In the narrative part of the story, the nanny struggles taking care of the twin pandas. It seems that the nanny must take care of one panda before taking care of the other one. Taking care of twins is not that easy for one person or for a mother panda. It is almost the same thing with human mothers with twin babies. Seriously, the struggle is real when you are taking care of twin babies, whether they are humans or animals.

The storyline is strong; however, I see two weaknesses on the technical side of the story. One of them is the camera placement (picture from above). I believe the camera could move a little closer to the center where the tourists are standing, and a few inches or feet away from the wall. The camera here is standing too close to the trees.

Another weakness that I see is the extra video placement they used in this scene. Whether you are watching this through VR or AR, the videos they placed on this scene is way up high. The videos need to be eye level, so the viewers can watch them.

Inside Abe’s Office

The director of the CollegeHumor VR Story “Inside Abraham Lincoln’s Oval Office,” Michael Schaubach has been working with CollegeHumor for almost ten years, and sticks within the realm of comedy is regards to the type of content he is associated with. The producer Shane Crown is also solely known for his work with CollegeHumor Normally, CollegeHumor tends to stick with more conventional platforms to tell a story, so VR could be considered a bit out of their comfort zone. It is indeed a new challenge to take on a method such as this, but it seems that CollegeHumor did a fine job of preserving their unique touch which intertwining it with a modern phenomenon.

This VR story transports the viewer into the oval office when President Lincoln was president making some of his most notable decisions. Of course, CollegeHumor throws a comedic twist on the storylines to make the historic events a bit quirky, interesting, and inaccurate.

To a degree, there is a three-point structure to this story. Characters build towards the beginning, the script guides us through the plot, and the end has us all anticipating a final decision/answer. However, it is not so clear-cut that it comes across as uninteresting; it works for the context.

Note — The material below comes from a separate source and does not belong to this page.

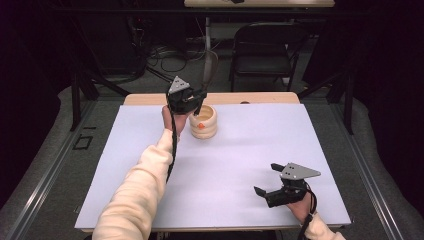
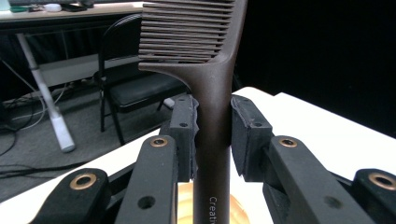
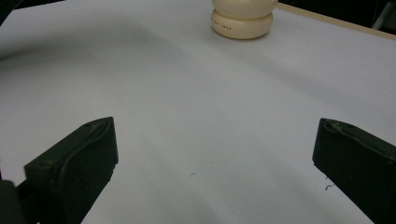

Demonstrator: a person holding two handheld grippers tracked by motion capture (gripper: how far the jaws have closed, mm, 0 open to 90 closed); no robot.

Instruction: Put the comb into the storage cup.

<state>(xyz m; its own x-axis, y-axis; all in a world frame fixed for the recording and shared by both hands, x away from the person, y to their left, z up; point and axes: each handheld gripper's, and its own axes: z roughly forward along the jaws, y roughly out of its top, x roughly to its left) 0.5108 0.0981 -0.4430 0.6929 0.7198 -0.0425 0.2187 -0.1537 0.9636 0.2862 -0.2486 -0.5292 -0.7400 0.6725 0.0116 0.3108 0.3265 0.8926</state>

The characters were, in my opinion, the most important aspect of this VR story. Without them, it would just be an empty, silent, office with no action, only still objects to look at and be bored with after 60 seconds. I wouldn’t say this story used clear-cut emotion, but rather anticipation, and even minor stress. At some points, there were many people crowding the office with demands, complaints, or other statements. This is not a bad thing because it added to the story and feelings of the viewers; it expressed the overwhelming job of the president. I, along with other reviewers, believe that the space was never boring and there was always something to look at in the office.

As mentioned before, this VR story was heavily driven by the script spoken by the characters. Of course the location was significant, but the same story likely could have been convey just as well in another building. The experience was not that exciting or unique, but it served its purpose and was entertaining for what it was. I believe that with this storyline, VR was the most appropriate method. If I were to watch this in a plain video format, it would not be nearly as interesting. Reading it in a comic or other literary platform would likely work considering this is heavily character/script driven, but the VR experience takes it to the next level.

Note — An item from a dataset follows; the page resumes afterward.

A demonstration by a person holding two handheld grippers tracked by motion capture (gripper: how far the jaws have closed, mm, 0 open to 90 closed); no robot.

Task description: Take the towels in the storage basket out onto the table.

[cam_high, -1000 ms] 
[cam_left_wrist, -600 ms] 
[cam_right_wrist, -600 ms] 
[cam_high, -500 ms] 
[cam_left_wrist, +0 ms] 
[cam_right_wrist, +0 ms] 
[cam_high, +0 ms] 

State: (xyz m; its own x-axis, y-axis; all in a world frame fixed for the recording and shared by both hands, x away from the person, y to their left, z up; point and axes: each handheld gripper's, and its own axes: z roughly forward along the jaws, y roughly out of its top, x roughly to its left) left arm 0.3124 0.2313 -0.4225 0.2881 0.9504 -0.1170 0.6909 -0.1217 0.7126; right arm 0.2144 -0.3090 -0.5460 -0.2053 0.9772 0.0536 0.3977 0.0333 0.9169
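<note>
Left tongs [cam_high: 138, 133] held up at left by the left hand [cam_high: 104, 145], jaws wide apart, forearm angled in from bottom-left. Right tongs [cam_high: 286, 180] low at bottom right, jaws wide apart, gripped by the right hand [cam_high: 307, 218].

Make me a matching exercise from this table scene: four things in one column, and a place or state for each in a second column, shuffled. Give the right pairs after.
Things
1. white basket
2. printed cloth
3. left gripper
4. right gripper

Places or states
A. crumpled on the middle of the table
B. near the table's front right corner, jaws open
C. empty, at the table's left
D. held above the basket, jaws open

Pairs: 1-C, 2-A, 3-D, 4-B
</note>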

Honestly, my biggest critique is that I thought that this was just too long of a story. It was interesting for the first 4 min, but I felt that it drug on for the last 2 min and I was anxious to get to the end. I felt that there were a few too many plots going on at once and the acting was a bit poor. The camera placement was fine and I felt like a fly-on-the-wall, but there being only one location was a bit dry towards the end, which is why I felt that 6 min was a stretch.